Home Muslim World News We’re being accused of militancy to stall Bangladesh’s growth: Islamist leader

We’re being accused of militancy to stall Bangladesh’s growth: Islamist leader

By IANS,

Dhaka : The spectre of militancy has been “invented and unearthed” in Bangladesh “to stall the country’s development and leave its border insecure”, chief of the country’s largest Islamist party has alleged.

Jamaat-e-Islami chief Matiur Rahman Nizami Thursday said that last month’s mutiny by troopers of the Bangladesh Rifles (BDR) was “a plot to undermine the country’s defence by those who do not want the Bangladesh Army (to be) self-reliant”.

Nizami was returning the ‘conspiracy’ charge levelled by Prime Minister Sheikh Hasina and her colleagues who have said the mutiny Feb 25-26 in which 80 people, including army officers, were killed was meant to pitch the army against the border guards and trigger a civil war.

He said Hasina and her Awami League (AL) knew well that “those involved in Islamic movement cannot have link with any acts of sabotage”, The Daily Star said.

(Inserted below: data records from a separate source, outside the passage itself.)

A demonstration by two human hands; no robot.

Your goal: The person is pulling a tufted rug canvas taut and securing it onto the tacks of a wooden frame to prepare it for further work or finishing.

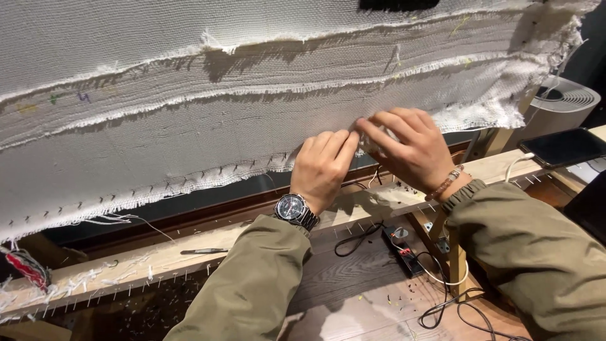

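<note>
Both hands at frame centre press on the white woven cloth (189, 126) stretched across the upper frame. Left hand (323, 167) fingers flat on the frayed lower edge; right hand (410, 148) just beside it, fingertips pinching a bunched bit of cloth. Wooden frame bar (158, 259) with nails below; phone (564, 147) at right.

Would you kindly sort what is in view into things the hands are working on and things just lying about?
In use: left hand and right hand, both pressing the frayed lower edge of the white cloth; wooden rail.

Lying about: phone, power strip, cables, fan.
</note>
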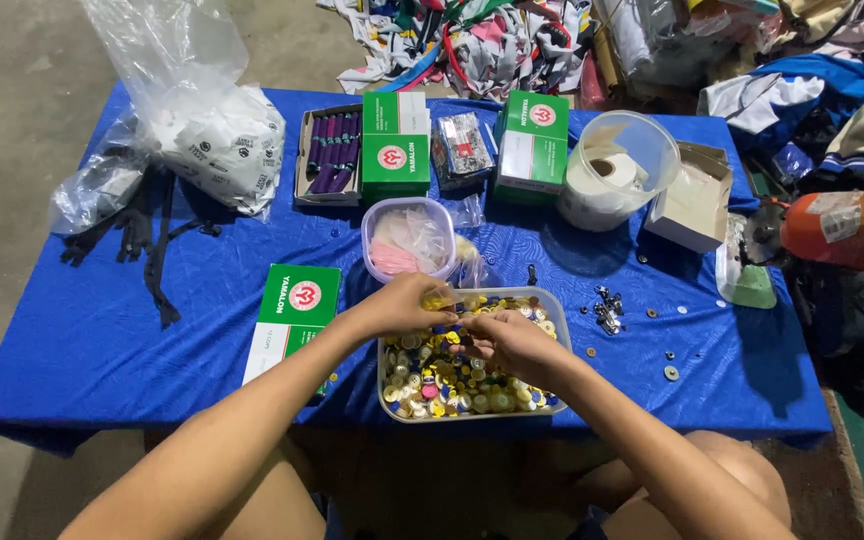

The revolt was being probed, but there have been veiled hints of the involvement of Islamists who were supposed to be upset at the government’s move to hold trial for “war crimes” perpetrated during the 1971 freedom movement.

Nizami and some of the top brass of the Jamaat have been accused of personally leading armed militia that looted, raped and killed at the behest of the erstwhile East Pakistan regime.

The Jamaat is part of a four-party alliance led by former prime minister Khaleda Zia that lost last December’s election.

Zia’s Bangladesh Nationalist Party (BNP) Thursday reiterated that it had no objection to the trials of war criminals, provided political considerations were kept out and innocents did not suffer.

“Politics should not influence the trial of the war criminals,” BNP secretary general Khandaker Delwar Hossain said.